Rue Meslay, opening out of Rue St-Martin at this point, dates from the first years of the eighteenth century, when it was Rue du Rempart. No. 49 was the home of the last Commandant du Guet. At No. 46 Aurore Dupin, known as George Sand, the famous novelist, was born in 1804. At No. 40 we see the fine old hôtel, with a fountain in the court, where in eighteenth-century days dwelt the Commandant de la Garde de Paris, the garde having replaced the guet (the Watch) in 1771.

RUE BEAUBOURG

Rue Beaubourg, stretching from Rue Rambuteau to Rue Turbigo, and the streets and passages leading out of it, show us many traces of bygone times. At No. 28 we find subterranean halls, with hooks where iron chains were once held fast—for this was an ancient prison—and a salon Louis XVI, with traces of ancient frescoes and sculpture. The city wall of Philippe-Auguste passed where the house No. 39 now stands. At No. 62, opposite which stretched the graveyard of St-Nicolas-des-Champs, was the palace of the bishops of Châlons, taken later to form part of a Carmelite convent suppressed in 1793. In a later revolutionary period—when Louis-Philippe was on the throne of France—the Paris insurrections centred here and horrible scenes took place on this spot[B].

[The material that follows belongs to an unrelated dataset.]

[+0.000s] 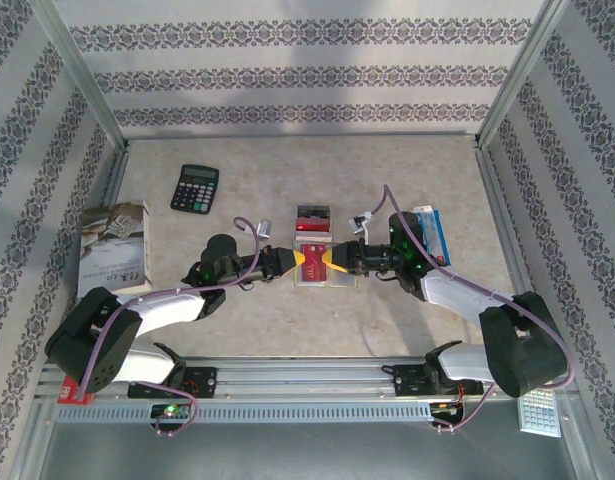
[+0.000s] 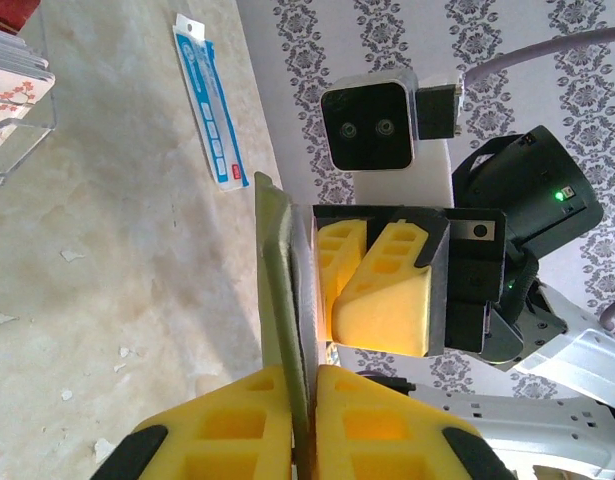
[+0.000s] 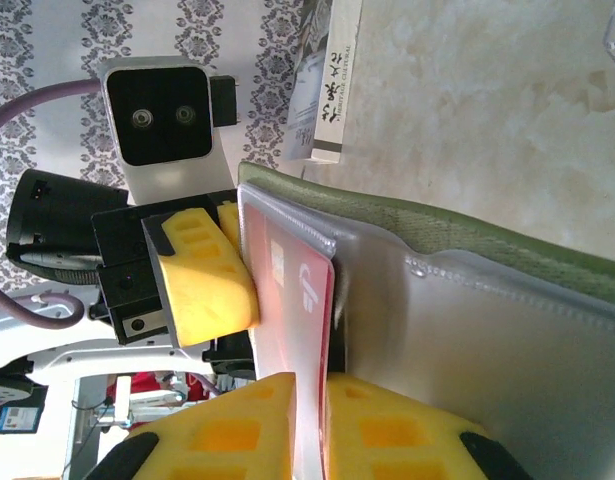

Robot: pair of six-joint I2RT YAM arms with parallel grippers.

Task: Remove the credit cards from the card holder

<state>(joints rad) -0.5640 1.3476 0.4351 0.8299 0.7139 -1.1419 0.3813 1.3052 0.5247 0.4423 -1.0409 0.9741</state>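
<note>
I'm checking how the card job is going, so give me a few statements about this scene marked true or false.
1. The left end effector clamps the olive-green folding card holder. True.
2. The red plastic card lies loose and untouched. False: it is at the holder, pinched by the right end effector.
3. The black calculator sits between the two end effectors. False: it lies far left, apart from both.
4. The blue-and-white flat packet lies to the right of the holder. True.

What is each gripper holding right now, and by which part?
The left gripper clamps the holder by its olive outer edge. The right gripper pinches the red card by its edge nearest that wrist camera.
</note>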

In Rue au Maire, a secular official, mayor or bailiff of the Abbey, had his seat of office. In the Passage des Marmites (Saucepan Street) dwelt none but chaudronniers (coppersmiths and tinkers). We see ancient houses all along Rue Volta, and Rue des Vertus, so called by derision, having been the Rue des Vices, is made up of quaint old houses. Most of the houses, rather sordid, in Rue des Gravilliers, are ancient. No. 44 is said to have been the meeting-place of the secret Society “l’Internationale” in the time of Napoléon III. At Nos. 69 and 70 we see traces of the hôtel built by the grandfather of Gabrielle d’Estrées. At No. 88 the accomplices of Cadoudal, of the infernal machine conspiracy, were arrested.

Rue Chapon, formerly Capon, is named from the Capo, i.e. the cape worn by the Jews who in thirteenth-century days were its chief inhabitants. Its western end, known till 1851 as Rue du Cimetière St-Nicolas-des-Champs, shows many vestiges of past time. No. 16 was the hôtel of Madame de Mandeville, at first a nun-novice, to become in the time of Louis XV a celebrated courtesan. No. 13 was the hôtel of the archbishops of Reims, then of the bishops of Châlons, ceded in 1619 to the Carmelites. A big door and other interesting vestiges remain.

Rue de Montmorency is named from the fine old hôtel at No. 5, where the Montmorency lived from 1215 to 1627, when the last descendant of the famous Constable Mathieu perished on the scaffold. The street is rich in historic houses, historic associations. The stretch between Rue Beaubourg and Rue du Temple was known till 1768 as Rue Courtauvillain, originally Cour-au-Vilains—the Vilains, not necessarily “villains,” were the serfs or “common people” of bygone days. There lived Madame de Sévigné before making hôtel Carnavalet her home. No. 51 is the Maison du Grand Pignon, the big gable, owned, about the year 1407, by Nicolas Flamel and his wife Pernelle. Nicolas was a reputed schoolmaster of the age who made a good thing out of his establishment and was cited as having discovered the philosopher’s stone. On his death, he bequeathed his house and all his goods to the church St-Jacques-la-Boucherie, of which la Tour St-Jacques alone remains (see pp. 95, 97).

Rue Grenier-St-Lazare, in the thirteenth century Rue Garnier de St-Ladre, shows us interesting old houses, and at No. 4 a Louis XVI staircase.

Rue Michel-le-Comte, another street of ancient houses, erewhile hôtels of the noblesse, reminds one of the popular punning phrase, “Ça fait la Rue Michel,” i.e. ça fait le compte—Michel-le-Comte. No. 28 was at one time inhabited by comte Esterhazy, Hungarian Ambassador. Impasse de Clairvaux, Rue du Maure (fourteenth century, known at one time as Cour des Anglais), and Rue Brantôme make a cluster of ancient streets, with many vestiges of past ages.